Assigned task
Write down exactly the lines of the records below, beginning with the first and ending with the line that includes "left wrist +".
(Supplied information)
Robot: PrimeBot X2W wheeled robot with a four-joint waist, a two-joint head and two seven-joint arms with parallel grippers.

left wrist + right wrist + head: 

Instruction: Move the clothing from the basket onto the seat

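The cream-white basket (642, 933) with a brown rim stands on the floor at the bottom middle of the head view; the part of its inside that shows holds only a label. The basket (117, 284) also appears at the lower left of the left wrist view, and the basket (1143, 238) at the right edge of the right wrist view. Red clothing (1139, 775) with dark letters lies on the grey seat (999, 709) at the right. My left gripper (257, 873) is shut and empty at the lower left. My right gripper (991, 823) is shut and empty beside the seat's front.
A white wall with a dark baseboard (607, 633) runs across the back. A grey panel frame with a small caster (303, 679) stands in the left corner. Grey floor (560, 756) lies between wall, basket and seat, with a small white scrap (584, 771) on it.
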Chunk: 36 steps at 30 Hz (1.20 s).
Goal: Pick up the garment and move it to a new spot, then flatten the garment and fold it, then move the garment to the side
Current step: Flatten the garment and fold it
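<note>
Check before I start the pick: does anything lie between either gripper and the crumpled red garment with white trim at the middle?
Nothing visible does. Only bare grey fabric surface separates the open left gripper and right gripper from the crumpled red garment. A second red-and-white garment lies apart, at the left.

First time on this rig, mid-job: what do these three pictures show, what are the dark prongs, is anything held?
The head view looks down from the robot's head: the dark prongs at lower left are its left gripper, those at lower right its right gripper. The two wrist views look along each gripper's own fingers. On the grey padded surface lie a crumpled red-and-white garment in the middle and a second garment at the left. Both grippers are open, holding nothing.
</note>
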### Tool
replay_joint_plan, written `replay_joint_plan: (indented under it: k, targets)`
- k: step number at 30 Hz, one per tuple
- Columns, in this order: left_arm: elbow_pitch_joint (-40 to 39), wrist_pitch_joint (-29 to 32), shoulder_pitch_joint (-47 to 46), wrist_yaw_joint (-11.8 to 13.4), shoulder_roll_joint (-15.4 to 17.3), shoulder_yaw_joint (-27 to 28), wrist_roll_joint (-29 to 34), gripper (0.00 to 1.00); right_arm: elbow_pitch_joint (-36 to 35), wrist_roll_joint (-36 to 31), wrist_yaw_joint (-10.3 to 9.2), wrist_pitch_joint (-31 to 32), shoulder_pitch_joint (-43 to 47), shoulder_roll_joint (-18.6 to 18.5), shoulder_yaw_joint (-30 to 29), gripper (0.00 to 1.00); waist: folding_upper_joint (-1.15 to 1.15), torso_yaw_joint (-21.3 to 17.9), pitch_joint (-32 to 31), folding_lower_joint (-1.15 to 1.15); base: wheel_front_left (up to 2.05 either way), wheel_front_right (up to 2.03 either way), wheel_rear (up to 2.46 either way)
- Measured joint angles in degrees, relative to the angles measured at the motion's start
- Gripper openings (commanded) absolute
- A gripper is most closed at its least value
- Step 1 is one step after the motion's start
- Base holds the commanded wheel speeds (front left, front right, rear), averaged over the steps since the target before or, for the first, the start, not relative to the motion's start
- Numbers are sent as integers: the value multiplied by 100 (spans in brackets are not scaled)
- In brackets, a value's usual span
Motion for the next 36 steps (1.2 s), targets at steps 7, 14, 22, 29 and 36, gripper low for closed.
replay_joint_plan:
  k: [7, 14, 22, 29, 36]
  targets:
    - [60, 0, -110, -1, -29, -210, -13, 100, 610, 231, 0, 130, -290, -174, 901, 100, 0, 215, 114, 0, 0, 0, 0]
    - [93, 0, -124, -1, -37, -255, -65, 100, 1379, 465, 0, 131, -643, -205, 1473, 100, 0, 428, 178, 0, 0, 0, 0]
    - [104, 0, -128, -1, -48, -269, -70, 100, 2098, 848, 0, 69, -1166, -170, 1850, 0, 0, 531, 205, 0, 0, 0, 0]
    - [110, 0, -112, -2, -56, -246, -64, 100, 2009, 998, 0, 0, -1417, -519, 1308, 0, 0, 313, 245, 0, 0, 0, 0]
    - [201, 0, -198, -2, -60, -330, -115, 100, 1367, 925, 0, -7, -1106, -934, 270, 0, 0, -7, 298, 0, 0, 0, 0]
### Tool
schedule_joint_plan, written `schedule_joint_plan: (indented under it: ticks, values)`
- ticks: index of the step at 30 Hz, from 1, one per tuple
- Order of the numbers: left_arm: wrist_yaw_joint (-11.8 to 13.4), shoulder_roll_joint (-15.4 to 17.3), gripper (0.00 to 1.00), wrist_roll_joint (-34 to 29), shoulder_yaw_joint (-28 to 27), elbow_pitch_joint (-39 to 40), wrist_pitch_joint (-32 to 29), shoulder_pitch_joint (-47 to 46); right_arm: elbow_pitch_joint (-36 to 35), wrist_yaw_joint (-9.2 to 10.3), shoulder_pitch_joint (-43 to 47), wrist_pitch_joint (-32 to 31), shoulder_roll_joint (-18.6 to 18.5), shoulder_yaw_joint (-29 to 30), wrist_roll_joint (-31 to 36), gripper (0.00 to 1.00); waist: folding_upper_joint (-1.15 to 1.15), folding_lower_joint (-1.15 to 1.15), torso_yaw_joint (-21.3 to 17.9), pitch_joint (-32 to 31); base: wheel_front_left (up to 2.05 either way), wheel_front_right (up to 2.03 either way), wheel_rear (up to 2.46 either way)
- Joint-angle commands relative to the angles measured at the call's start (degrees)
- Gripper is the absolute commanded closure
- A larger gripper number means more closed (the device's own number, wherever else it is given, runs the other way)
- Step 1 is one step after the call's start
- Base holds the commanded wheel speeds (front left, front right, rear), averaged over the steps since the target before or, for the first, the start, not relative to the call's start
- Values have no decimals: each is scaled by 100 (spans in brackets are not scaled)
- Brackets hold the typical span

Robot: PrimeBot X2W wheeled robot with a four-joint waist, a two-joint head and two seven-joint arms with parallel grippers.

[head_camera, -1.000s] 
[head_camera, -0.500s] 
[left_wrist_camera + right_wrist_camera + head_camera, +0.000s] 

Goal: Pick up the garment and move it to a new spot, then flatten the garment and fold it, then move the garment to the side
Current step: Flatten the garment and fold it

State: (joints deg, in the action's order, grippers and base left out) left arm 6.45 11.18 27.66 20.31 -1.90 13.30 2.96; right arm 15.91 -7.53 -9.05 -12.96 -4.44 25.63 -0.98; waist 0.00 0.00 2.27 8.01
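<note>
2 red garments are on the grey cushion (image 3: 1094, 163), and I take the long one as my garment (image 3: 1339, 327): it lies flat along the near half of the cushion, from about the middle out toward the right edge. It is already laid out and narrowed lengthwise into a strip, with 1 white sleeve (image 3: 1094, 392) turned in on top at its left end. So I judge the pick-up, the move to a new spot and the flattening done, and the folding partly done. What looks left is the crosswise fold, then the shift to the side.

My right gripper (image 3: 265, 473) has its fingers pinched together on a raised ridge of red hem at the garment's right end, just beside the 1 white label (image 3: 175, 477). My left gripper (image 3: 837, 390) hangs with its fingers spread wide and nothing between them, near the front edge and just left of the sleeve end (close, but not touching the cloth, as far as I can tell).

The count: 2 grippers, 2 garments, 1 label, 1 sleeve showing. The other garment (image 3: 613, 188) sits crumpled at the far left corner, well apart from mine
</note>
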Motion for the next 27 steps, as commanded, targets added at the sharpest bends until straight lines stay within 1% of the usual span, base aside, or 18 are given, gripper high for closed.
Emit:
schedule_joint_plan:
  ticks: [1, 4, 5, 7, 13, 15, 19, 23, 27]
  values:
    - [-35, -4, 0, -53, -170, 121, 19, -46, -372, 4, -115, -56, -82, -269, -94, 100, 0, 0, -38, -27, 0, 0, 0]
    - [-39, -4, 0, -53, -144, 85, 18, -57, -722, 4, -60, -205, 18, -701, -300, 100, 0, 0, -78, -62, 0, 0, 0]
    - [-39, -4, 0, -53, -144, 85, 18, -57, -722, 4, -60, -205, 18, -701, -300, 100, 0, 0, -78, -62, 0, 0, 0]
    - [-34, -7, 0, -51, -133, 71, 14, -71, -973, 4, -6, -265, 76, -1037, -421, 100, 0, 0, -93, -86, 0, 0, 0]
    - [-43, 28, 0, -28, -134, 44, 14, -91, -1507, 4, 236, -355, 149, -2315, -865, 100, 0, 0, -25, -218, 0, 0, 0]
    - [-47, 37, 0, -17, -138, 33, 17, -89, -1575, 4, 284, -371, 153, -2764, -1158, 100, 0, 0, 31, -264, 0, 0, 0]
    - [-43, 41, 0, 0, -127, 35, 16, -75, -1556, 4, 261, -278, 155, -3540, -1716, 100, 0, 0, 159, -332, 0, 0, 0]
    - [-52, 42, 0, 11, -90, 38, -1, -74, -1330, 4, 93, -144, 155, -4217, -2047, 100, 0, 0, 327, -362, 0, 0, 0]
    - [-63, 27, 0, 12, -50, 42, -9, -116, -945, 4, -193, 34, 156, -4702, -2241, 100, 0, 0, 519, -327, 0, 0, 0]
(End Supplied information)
Solved exercise
Robot: PrimeBot X2W wheeled robot with a four-joint waist, a two-joint head and two seven-joint arms with parallel grippers.

left wrist + right wrist + head: 

This is the complete output for the exercise.